◆ THE PROBLEM: One number should be the full reply: how many lines of the material below contain "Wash".
RAW DATA Block Start
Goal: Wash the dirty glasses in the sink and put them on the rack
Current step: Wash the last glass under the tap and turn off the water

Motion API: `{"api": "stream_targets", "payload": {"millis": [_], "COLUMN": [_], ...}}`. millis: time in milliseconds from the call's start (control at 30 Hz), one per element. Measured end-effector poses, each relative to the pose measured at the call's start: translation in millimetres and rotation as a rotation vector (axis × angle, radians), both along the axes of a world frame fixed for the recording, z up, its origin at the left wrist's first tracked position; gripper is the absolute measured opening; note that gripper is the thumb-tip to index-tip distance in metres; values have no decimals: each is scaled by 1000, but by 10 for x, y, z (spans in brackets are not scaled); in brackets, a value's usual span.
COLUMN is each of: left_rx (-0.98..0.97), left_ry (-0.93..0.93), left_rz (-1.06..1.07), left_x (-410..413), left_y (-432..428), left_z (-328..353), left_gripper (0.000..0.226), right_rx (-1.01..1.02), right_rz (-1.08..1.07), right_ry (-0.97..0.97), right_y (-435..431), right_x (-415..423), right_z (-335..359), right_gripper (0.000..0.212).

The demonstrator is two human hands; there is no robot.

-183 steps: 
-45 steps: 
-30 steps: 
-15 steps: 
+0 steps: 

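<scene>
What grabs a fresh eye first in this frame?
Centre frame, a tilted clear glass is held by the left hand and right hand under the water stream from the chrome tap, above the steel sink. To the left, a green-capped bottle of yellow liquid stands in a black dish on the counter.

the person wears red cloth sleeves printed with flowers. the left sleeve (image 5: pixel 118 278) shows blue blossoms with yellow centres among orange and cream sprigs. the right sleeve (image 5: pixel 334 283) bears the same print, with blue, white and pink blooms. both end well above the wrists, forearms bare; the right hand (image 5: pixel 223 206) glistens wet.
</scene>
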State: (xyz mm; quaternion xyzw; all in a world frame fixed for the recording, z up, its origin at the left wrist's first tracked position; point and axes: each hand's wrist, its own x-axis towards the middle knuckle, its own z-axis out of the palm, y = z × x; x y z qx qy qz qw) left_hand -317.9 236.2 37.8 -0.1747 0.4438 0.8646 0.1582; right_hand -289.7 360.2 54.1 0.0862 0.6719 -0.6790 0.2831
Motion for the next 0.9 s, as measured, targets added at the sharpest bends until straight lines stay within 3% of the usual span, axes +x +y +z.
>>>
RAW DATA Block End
◆ FINISHED EXERCISE: 2